For me, such tags came into their own recently at the annual Saratoga Grammar School reunion picnic held at Wildwood Park. There is something rather embarrassing about looking into faces that were familiar over 60 years ago and not being able to come up with a name. That's where the tags came in, and the large letters were a great help.

This was the 11th such reunion, attended by more than 150 people. Of those attending, 85 were eighth-grade graduates from 1931 to 1965. The latter year, being the last when the school had classes through eighth grade, was the cutoff date. Today, Saratoga Elementary is kindergarten through fifth grade.

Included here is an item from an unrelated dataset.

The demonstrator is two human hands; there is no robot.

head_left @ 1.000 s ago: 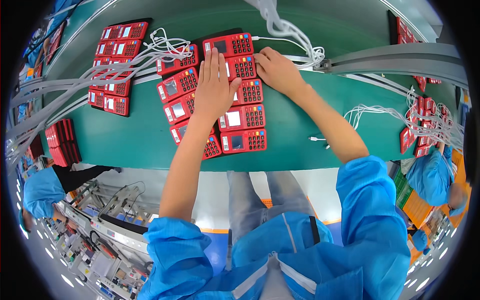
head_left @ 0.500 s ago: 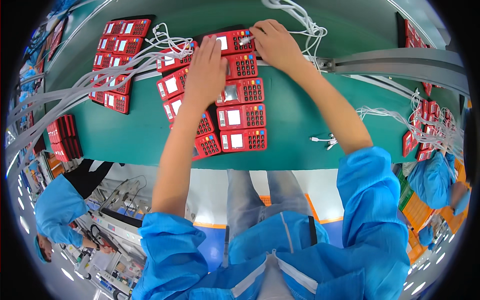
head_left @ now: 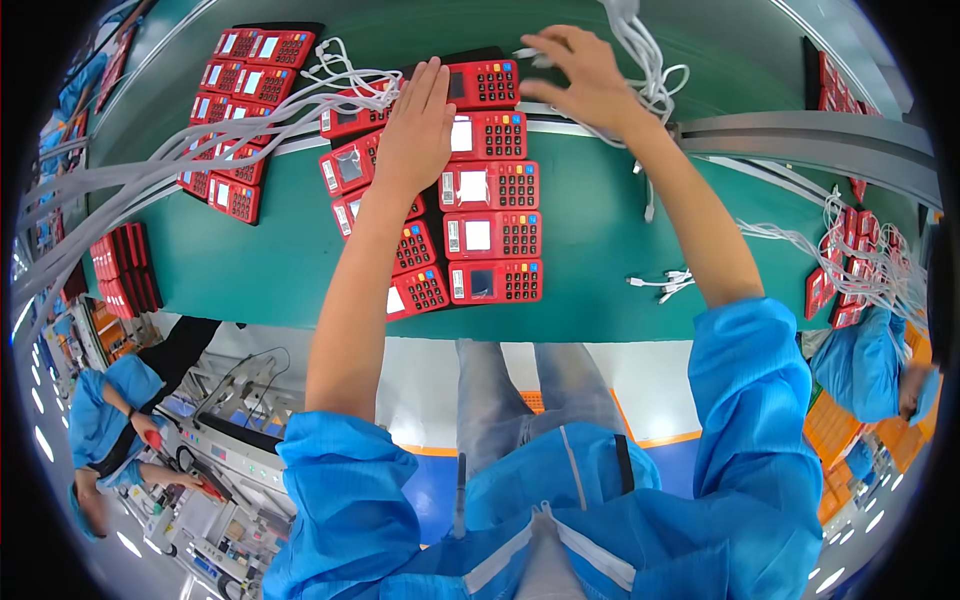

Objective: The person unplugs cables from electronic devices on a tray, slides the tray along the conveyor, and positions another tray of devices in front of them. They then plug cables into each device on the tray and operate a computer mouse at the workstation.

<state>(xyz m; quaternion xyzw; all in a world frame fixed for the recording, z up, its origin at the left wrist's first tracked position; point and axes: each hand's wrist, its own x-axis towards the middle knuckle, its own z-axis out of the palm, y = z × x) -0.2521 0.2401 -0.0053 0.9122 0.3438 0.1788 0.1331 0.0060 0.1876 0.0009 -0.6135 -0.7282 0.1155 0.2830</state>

When we talk about grammar school alums, we're talking senior citizens, and there were several canes and one wheelchair in evidence. But overall, it was a lively, convivial gathering, the atmosphere enhanced by the music of Les Landin and his Skillet Likkers. The consensus was that it was the best gathering ever, and a lot of credit is due Patty Reschar and Mary Lou Teeple Butera, who handled most of the details.

In past years' columns on these reunions, I have commented on the significance of having a reunion at this level. College and high school reunions are a given and are to be expected, but at the elementary school level, such a gathering has to say something not only about the school but also about the community. That's one of the good things about Saratoga: it's that kind of place.

For one thing, the school, which celebrated its 150th anniversary last year, had been a center of the community when Saratoga was a small town in the center of orchards, and that concept has survived to a certain extent. Before there was a civic center, the school was a gathering place for community meetings and a center of cultural activity. For performances, Saratoga had Villa Montalvo, the Foothill Clubhouse and the grammar school. The school auditorium, with its proscenium stage and draw curtain, was a real asset. Today the media center occupies the cultural space.

About that grammar. I have commented on this in previous columns, noting that, while I'm unsure when "elementary" came in, it's reassuring to have the reunions use the original designation. It was Saratoga Union Grammar School, or SUGS. In my primary-grade days, I remember we sang a school song to the tune of the collegiate "Fight on for Victory." The lyrics included, "Fight on, for victory; fight on and on, for SUG. Fight on, but play it fair. Fight on and on, but play it square."

As to those primary-grade days, my memory is sharp and clear. I may not be able to recall what I was doing on a particular day last week, but I can remember clearly my first day of school in September 1929, when I walked the quarter mile from our house at the end of Marion Avenue (who said Road?), through Wildwood Park, across the streetcar tracks on Big Basin Way, up Fourth Street past the old town jail and up a flight of rickety wooden steps on the hill to Oak Street and the school.

There I presented myself to the first-grade teacher, Miss Pearl Davis, and began my academic career. My mother had already taken care of registration. Back then, it was no big deal for a 6-year-old kid to walk a distance alone to school. Usually I was with my brother, who was in fourth grade, and we always walked home for lunch. This was because my mother wanted us to have a hot meal, and the family couldn't afford the 20 cents or so for lunch in the school cafeteria.

Partly because I had already learned to read before starting first grade--courtesy of A.A. Milne and his Winnie the Pooh books--I skipped into the next grade for a few years, then dropped out for a time and went back in the fall of 1935 into my old class. As a result, I graduated from eighth grade in 1937 with the same kids I started with in 1929. There were 21 in the graduating class. Some of those who were in that first grade have attended previous reunions, but there were none besides me this year.

The good thing is, there's always next year. Fight on for SUG.